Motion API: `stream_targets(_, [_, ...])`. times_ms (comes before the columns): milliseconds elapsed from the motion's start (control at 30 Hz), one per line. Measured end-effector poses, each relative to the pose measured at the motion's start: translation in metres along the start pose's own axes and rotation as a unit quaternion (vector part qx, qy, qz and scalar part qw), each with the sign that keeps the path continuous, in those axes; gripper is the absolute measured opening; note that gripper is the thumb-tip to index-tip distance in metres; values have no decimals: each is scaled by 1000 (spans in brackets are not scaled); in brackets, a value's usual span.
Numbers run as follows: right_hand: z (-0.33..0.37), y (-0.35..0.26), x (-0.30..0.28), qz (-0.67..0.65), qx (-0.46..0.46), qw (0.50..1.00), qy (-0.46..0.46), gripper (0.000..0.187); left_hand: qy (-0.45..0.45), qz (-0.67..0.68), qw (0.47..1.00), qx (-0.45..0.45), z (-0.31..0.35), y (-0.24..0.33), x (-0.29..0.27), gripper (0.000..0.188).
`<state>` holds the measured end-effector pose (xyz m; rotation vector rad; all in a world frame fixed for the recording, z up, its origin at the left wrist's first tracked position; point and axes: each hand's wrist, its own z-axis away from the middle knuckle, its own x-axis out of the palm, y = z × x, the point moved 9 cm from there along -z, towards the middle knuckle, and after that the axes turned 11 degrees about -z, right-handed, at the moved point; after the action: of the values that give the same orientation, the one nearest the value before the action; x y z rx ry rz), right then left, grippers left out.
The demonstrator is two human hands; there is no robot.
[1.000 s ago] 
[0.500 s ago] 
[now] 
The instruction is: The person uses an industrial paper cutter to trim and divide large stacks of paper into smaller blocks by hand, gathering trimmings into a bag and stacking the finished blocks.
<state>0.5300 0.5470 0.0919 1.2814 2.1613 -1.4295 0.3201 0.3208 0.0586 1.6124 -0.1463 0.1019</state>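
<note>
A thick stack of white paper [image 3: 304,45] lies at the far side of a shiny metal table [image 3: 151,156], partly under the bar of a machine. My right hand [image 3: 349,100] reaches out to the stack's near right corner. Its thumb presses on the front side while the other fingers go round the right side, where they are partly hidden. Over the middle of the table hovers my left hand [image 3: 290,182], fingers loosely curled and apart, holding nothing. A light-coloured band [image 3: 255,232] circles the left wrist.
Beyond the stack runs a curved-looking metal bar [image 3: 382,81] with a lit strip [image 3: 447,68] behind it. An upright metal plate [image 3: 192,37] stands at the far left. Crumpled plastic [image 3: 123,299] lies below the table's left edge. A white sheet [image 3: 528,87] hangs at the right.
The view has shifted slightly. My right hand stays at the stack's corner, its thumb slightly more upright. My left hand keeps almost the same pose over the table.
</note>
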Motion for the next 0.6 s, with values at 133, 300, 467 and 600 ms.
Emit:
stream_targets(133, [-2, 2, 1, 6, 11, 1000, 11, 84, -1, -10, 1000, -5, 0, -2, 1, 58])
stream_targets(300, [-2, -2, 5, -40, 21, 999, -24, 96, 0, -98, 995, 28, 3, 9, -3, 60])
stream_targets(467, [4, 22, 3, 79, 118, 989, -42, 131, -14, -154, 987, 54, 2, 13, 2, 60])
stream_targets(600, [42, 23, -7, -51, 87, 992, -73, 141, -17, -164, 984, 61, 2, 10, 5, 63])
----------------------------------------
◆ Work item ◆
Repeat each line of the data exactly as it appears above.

◆ Answer for this exercise ◆
Motion API: `stream_targets(_, [_, ...])`. times_ms (comes before the columns): milliseconds elapsed from the motion's start (control at 30 Hz), one per line. Measured end-effector poses, each relative to the pose measured at the motion's start: translation in metres along the start pose's own axes and rotation as a unit quaternion (vector part qx, qy, qz and scalar part qw), each with the sign that keeps the path continuous, in those axes; gripper is the absolute measured opening; note that gripper is the thumb-tip to index-tip distance in metres; values have no decimals: each is scaled by 1000 (spans in brackets are not scaled); in brackets, a value's usual span.
Numbers run as follows: right_hand: z (-0.33..0.37), y (-0.35..0.26), x (-0.30..0.28), qz (-0.67..0.65), qx (-0.46..0.46), qw (0.50..1.00), qy (-0.46..0.46), gripper (0.000..0.187); left_hand: qy (-0.45..0.45), qz (-0.67..0.68), qw (0.47..1.00), qx (-0.45..0.45), z (-0.31..0.35), y (-0.24..0.33), x (-0.29..0.27), gripper (0.000..0.188).
`<state>` holds the measured end-effector pose (xyz m; rotation vector rad; all in a world frame fixed for the recording, z up, its origin at the left wrist's first tracked position; point and axes: each hand's wrist, its own z-axis away from the middle knuckle, its own x-axis out of the palm, y = z × x, the point moved 9 cm from there along -z, towards the middle knuckle, and after that the axes turned 11 degrees about -z, right-handed, at the moved point; after the action: of the values that give the same orientation, the one nearest the value before the action; x y z rx ry rz), right then left, grippers left out.
The demonstrator is two human hands; there is no robot.
[1.000 s ago] 
[0.500 s ago] 
[now] 
The instruction is: The person uses an industrial paper cutter to trim and divide large stacks of paper into smaller blocks by hand, gathering trimmings into a bag and stacking the finished blocks.
<state>0.5300 0.5470 0.0919 1.2814 2.1613 -1.4295 0.3201 0.3208 0.0586 1.6124 -0.1463 0.1019</state>
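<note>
A thick stack of white paper [image 3: 304,45] lies at the far side of a shiny metal table [image 3: 151,156], partly under the bar of a machine. My right hand [image 3: 349,100] reaches out to the stack's near right corner. Its thumb presses on the front side while the other fingers go round the right side, where they are partly hidden. Over the middle of the table hovers my left hand [image 3: 290,182], fingers loosely curled and apart, holding nothing. A light-coloured band [image 3: 255,232] circles the left wrist.
Beyond the stack runs a curved-looking metal bar [image 3: 382,81] with a lit strip [image 3: 447,68] behind it. An upright metal plate [image 3: 192,37] stands at the far left. Crumpled plastic [image 3: 123,299] lies below the table's left edge. A white sheet [image 3: 528,87] hangs at the right.
The view has shifted slightly. My right hand stays at the stack's corner, its thumb slightly more upright. My left hand keeps almost the same pose over the table.
</note>
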Motion for the next 0.6 s, with values at 133, 300, 467 and 600 ms.
Emit:
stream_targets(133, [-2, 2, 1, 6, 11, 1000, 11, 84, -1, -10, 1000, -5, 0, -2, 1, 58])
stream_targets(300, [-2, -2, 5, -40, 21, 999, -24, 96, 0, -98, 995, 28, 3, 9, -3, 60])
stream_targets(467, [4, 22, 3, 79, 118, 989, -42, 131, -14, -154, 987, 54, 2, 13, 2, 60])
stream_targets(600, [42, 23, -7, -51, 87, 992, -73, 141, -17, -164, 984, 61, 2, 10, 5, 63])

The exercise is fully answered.